I was planning on posting “Thoughts On What An Ethical Solution To The Abortion Ethics Conflict Might Look Like, Part 2: A Solution,” which has been languishing since November. I had decided to wait for the Dobbs decision before finishing my draft. As I have watched, read and listened to the ugly, ruthless, intellectually dishonest and sometimes unhinged reaction first to the Alito draft and now today to the final Dobbs opinion overturning Roe, however, I am seeing a hopeful development.
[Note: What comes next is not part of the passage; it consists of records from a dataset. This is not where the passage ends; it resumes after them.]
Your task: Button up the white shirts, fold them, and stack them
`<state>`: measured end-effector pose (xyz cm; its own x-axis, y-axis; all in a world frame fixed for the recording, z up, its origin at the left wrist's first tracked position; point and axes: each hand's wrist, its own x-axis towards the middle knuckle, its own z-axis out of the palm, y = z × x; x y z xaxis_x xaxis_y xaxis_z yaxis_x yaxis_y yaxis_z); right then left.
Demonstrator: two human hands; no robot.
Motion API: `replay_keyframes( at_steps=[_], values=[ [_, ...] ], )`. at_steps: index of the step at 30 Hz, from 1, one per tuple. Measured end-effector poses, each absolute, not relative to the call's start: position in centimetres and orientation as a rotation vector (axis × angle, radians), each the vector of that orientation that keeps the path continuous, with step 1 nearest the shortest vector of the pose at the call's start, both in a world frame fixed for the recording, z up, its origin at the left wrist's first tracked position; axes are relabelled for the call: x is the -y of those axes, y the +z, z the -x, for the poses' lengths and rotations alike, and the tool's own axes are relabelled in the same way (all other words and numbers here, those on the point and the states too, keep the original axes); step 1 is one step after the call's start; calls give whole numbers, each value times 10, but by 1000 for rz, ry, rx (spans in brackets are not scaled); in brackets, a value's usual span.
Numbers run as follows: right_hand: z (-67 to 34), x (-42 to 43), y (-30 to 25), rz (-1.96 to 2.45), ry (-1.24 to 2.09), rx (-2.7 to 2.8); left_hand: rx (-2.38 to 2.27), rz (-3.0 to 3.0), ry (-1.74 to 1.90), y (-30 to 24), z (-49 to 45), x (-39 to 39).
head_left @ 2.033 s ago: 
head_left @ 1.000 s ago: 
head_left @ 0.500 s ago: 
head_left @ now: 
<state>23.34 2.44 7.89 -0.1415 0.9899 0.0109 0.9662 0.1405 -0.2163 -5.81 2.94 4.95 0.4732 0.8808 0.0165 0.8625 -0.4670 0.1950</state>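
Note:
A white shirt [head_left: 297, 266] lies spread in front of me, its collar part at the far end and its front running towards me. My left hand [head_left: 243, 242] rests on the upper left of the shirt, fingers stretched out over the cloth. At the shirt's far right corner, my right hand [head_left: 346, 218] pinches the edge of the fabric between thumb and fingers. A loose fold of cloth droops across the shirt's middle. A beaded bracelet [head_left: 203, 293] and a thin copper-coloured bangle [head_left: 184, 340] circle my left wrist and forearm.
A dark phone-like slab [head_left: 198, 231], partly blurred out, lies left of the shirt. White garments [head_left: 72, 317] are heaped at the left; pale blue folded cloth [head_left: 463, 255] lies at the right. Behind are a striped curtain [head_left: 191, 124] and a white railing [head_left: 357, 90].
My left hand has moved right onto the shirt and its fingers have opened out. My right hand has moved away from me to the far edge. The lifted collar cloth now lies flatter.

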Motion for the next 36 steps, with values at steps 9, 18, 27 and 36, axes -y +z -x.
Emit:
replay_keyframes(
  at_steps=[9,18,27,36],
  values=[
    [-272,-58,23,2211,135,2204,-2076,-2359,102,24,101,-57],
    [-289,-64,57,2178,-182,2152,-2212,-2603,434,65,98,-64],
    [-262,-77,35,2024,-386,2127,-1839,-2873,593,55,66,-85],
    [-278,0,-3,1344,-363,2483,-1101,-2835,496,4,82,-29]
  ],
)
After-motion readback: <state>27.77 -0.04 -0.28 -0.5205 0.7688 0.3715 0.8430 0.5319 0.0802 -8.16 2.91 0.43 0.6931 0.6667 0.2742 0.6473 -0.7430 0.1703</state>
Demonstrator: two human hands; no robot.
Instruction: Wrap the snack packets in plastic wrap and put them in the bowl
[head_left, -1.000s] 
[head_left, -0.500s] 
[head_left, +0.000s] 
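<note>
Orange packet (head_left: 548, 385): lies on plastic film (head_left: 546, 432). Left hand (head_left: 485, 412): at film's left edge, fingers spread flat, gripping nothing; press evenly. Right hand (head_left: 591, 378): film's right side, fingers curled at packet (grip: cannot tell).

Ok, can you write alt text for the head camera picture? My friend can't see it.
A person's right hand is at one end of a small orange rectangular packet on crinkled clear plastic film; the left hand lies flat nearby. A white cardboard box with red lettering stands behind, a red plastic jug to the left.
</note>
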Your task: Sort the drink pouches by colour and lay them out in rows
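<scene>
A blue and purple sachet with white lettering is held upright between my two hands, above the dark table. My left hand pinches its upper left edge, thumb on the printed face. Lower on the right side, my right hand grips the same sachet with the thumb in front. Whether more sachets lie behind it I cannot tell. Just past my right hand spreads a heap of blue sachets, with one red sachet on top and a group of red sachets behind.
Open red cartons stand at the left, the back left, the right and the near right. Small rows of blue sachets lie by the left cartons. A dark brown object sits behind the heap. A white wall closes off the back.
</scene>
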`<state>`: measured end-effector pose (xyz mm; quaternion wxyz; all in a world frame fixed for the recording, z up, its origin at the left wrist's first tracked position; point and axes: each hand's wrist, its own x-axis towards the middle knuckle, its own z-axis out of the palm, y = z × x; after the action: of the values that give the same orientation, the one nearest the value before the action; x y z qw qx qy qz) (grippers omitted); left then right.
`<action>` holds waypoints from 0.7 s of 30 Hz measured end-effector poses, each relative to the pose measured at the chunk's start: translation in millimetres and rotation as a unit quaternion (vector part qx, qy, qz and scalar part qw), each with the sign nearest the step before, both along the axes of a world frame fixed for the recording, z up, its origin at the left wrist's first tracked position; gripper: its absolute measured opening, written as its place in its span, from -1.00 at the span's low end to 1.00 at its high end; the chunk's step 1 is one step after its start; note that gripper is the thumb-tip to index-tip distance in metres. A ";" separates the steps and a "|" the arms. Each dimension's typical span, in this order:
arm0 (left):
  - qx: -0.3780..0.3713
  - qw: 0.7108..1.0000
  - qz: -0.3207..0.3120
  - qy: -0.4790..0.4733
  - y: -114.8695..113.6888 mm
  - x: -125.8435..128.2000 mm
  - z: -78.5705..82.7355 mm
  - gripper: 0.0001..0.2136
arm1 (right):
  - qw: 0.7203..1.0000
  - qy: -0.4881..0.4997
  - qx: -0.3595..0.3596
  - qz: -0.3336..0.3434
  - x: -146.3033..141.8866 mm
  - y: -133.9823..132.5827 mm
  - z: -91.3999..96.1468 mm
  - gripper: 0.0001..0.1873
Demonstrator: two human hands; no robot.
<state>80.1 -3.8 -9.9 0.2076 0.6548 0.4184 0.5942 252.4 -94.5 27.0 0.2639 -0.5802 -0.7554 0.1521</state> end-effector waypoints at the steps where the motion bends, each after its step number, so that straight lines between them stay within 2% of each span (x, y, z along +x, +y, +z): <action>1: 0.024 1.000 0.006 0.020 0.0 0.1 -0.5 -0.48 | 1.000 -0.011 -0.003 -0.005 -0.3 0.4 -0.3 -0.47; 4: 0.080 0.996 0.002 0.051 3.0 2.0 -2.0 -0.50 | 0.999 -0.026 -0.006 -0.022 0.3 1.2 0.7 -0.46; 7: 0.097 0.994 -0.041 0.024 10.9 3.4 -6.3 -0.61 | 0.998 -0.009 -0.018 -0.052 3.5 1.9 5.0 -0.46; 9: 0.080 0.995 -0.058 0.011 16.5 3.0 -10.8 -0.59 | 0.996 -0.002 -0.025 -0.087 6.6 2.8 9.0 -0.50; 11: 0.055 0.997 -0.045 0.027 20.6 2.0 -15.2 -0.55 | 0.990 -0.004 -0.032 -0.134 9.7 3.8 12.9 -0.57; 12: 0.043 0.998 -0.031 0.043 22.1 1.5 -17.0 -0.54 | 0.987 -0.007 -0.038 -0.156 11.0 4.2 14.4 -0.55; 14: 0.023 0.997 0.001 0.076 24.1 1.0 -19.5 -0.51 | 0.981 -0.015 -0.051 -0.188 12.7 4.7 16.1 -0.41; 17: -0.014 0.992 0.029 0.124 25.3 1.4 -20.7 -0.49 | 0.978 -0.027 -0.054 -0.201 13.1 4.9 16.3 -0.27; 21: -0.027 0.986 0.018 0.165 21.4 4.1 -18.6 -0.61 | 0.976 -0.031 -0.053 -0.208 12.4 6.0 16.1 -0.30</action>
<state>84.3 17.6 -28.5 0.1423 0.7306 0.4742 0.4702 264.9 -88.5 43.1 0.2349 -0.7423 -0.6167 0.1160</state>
The fanaticism and complete comfort with idea of killing nascent human life has burst out the abortion fans like pus from a boil. It is rank and horrifying, but it is also honest and revealing. They can’t hide behind “choice” any more. Finally, they are revealing just how corrupt their thinking is and how warped their values have become.

Consider this exchange on CNN today, as CNN Newsroom host Alisyn Camerota used the network’s favorite conservative commentator (because she’s not a conservative) and co-host of “The View” (and you know what THAT means), Ana Navarro to debate Republican strategist Alice Stewart regarding the Dobbs ruling…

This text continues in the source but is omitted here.